▶ Material provided:
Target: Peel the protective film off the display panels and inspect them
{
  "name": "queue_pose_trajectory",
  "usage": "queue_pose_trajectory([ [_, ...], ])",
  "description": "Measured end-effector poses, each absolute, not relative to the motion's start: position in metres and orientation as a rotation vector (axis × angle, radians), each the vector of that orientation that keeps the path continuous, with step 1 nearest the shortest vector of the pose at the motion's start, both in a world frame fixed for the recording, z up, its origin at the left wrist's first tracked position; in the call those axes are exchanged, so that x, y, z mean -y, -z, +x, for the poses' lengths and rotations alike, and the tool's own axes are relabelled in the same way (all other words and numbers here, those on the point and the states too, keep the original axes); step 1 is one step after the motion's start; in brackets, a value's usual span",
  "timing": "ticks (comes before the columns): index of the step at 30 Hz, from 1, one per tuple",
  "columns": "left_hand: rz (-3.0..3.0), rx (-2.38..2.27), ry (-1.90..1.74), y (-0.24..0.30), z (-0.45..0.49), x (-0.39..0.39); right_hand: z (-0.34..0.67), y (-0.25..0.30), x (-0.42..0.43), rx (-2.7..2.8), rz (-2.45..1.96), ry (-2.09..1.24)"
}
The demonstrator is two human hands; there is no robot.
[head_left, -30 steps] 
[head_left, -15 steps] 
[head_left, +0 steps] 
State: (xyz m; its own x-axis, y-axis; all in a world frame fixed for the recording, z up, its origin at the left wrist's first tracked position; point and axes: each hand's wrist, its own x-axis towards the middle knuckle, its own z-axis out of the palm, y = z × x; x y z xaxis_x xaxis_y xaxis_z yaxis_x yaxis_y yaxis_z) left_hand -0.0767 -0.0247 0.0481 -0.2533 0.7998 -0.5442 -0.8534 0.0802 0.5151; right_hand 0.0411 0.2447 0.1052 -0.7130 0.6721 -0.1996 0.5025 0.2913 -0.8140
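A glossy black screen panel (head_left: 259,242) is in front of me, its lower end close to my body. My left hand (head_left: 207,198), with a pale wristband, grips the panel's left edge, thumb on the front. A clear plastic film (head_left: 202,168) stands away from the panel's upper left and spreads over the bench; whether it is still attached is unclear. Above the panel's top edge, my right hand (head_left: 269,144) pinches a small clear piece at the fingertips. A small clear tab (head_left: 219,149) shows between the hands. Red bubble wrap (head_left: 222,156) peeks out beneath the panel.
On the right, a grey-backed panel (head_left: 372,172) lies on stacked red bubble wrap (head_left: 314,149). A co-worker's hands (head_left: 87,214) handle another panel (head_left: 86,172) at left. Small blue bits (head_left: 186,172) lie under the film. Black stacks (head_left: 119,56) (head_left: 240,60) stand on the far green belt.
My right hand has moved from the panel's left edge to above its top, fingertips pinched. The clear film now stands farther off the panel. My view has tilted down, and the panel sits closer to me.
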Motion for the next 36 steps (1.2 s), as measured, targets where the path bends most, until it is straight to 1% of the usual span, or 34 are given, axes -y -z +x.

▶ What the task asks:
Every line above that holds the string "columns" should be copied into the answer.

▶ Solution to the problem:
  "timing": "ticks (comes before the columns): index of the step at 30 Hz, from 1, one per tuple",
  "columns": "left_hand: rz (-3.0..3.0), rx (-2.38..2.27), ry (-1.90..1.74), y (-0.24..0.30), z (-0.45..0.49), x (-0.39..0.39); right_hand: z (-0.34..0.67), y (-0.25..0.30), x (-0.42..0.43), rx (-2.7..2.8), rz (-2.45..1.96), ry (-2.09..1.24)"

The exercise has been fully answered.